Is there some (simple) method of pulling this dynaic part from each page to the ‘cell’ on my status page?
cheers
Glen
asdasdas | Aug 5, 2010 | Reply
asdasa
someone | Aug 5, 2010 | Reply
Thanks for the helpful input asdasdas, better than what qwerty said.
cheers
someone
vignesh | Aug 11, 2010 | Reply
i dont know about php , can u explain php from basic
Unterseer | Sep 4, 2010 | Reply
Running your code exactly as it is doesn’t work on my server. Any ideas?Poloshirts
FengShui | Sep 12, 2010 | Reply
Thanks for the helpful input asdasdas, better than what qwerty said.Feng Shui in der Praxis
Feng Shui
Feng Shui Regeln
Junggesellenabschied | Sep 24, 2010 | Reply
Very nice article…
reiten | Sep 24, 2010 | Reply
Reitforum
Fun T-Shirt Sprüche | Sep 24, 2010 | Reply
Great article. The code works fine for me.
Thanks
sağlık | Oct 21, 2010 | Reply
Is not nothin much to say about this page. I think a very successful and useful.

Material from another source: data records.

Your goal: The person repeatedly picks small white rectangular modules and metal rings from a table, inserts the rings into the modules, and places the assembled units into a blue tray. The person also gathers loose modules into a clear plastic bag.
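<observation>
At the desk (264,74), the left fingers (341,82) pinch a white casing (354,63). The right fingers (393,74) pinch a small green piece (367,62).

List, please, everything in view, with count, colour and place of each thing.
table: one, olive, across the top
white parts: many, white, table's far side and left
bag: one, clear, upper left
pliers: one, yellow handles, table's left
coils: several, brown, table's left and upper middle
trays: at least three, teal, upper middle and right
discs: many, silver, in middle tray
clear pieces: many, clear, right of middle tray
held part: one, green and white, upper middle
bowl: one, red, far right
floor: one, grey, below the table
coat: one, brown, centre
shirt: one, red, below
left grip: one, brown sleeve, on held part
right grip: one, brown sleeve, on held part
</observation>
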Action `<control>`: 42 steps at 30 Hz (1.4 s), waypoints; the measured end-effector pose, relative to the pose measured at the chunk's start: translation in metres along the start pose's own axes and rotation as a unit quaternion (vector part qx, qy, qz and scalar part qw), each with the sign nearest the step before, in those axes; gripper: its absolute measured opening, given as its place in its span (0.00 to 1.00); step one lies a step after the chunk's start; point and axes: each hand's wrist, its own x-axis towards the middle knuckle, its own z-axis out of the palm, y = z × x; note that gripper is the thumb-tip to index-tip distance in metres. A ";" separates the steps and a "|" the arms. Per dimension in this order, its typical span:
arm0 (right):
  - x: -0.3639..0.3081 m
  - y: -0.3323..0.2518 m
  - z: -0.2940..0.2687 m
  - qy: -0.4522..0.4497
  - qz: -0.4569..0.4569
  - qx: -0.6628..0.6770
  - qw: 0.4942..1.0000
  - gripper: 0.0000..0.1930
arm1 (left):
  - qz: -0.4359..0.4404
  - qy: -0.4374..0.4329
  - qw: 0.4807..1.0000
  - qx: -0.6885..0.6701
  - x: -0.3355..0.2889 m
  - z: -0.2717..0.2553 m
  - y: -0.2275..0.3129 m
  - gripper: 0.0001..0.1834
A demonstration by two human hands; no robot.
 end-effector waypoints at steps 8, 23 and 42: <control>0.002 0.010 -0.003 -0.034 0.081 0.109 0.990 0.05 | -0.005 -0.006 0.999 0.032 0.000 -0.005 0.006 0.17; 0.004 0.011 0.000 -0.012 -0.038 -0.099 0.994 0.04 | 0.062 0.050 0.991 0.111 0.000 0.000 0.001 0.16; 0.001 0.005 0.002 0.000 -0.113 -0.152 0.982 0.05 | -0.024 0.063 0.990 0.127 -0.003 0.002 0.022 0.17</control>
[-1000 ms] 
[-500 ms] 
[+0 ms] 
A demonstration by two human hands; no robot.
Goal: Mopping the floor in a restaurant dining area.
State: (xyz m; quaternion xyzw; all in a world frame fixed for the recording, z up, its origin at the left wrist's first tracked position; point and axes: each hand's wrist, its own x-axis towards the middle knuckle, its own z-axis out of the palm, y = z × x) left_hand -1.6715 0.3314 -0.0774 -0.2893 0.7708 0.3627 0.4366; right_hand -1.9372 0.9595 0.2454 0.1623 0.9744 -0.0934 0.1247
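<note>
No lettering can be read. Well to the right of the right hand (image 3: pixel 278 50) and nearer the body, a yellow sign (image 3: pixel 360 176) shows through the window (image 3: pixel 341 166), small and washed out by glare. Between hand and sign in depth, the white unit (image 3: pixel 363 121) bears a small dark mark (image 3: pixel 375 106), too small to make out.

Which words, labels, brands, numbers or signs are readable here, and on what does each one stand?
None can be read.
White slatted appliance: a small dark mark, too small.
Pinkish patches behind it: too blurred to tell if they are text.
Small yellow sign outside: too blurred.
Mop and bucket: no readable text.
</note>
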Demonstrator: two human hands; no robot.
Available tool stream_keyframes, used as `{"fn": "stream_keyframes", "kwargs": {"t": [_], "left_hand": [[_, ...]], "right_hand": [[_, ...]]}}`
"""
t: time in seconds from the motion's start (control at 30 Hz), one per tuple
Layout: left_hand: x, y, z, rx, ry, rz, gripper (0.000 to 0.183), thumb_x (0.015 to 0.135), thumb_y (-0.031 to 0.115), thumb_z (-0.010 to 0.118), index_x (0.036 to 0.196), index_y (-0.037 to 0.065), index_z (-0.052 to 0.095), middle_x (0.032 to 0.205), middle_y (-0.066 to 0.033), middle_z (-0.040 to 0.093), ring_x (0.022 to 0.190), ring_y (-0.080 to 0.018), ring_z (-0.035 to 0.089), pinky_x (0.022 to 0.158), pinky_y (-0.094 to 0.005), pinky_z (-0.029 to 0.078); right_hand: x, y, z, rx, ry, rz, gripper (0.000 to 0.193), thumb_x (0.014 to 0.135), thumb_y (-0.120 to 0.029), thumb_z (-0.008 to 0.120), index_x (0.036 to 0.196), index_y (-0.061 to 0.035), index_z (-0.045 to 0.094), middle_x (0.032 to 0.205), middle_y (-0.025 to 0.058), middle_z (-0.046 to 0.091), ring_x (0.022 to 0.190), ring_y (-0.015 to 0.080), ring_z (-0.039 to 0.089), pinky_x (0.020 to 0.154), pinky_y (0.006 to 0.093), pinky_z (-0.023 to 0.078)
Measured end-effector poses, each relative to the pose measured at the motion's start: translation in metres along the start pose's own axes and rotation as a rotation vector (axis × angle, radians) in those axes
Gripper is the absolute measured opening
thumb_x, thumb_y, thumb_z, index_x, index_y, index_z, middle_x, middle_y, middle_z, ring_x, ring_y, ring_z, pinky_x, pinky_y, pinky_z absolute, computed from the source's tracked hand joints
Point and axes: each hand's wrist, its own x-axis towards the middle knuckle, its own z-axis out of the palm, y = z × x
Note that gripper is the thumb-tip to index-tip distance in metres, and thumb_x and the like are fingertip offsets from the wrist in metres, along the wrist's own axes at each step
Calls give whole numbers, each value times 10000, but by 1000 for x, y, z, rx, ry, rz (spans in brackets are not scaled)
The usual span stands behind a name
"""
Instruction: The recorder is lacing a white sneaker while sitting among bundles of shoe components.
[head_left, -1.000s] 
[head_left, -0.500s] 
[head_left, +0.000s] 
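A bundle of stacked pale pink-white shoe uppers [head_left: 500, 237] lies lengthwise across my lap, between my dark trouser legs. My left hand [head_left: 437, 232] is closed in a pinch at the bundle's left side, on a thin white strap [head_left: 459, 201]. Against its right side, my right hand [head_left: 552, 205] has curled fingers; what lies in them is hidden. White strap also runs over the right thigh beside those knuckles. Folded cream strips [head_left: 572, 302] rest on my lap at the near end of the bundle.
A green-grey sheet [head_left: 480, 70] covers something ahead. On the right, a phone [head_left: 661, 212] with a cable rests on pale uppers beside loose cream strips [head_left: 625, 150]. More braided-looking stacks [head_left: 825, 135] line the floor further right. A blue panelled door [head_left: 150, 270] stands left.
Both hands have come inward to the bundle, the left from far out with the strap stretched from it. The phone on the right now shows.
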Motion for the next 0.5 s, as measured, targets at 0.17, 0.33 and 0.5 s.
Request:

Fussbodenheizung | Nov 17, 2010 | Reply
i was looking for php in the internet for getting started and found your site accidently. It helped me a lot, thanks.
Praveen | Dec 16, 2010 | Reply
Hi,
Can you help me about how can i Scrap “http://www.indiatimes.com/” Site Latest News Slideshow Deta on our site with php.
Regards,
Praveen
approved payday loan | Jan 13, 2011 | Reply
I am not a good PHP programmer, but to write a simple web page scraper in PHP is very straightforward.
New York City movers | Feb 2, 2011 | Reply
City move can be and should be an easy process. With Manhattan Movers NYC it start with call to our office! No hidden costs, no surprices! Call us. We serve Manhattan, Brooklyn, Queens – all NYC. Manhattan Movers NYC, 553 Broome St, New York, NY 10013, (212)300-6628
Unhehhmf | May 2, 2012 | Reply
Can you hear me OK? http://eiadecyma.de.tl cartoon teen models I dont get why girls and guys think going down on the girl is nasty now. I think the best-tasting shit on the planet is pussy.
Florian | May 30, 2012 | Reply
very helpful article. thanks a lot!
Xumlikyh | Dec 30, 2012 | Reply
I enjoy travelling
ion cleanse chart | Jan 10, 2013 | Reply
I read this article completely regarding the comparison of most recent
veterinaire laval | Feb 11, 2013 | Reply
This site is awesome. My spouse and i constantly come across a new challenge & diverse in this article.Well I’m glad to have helped. And Nice blog.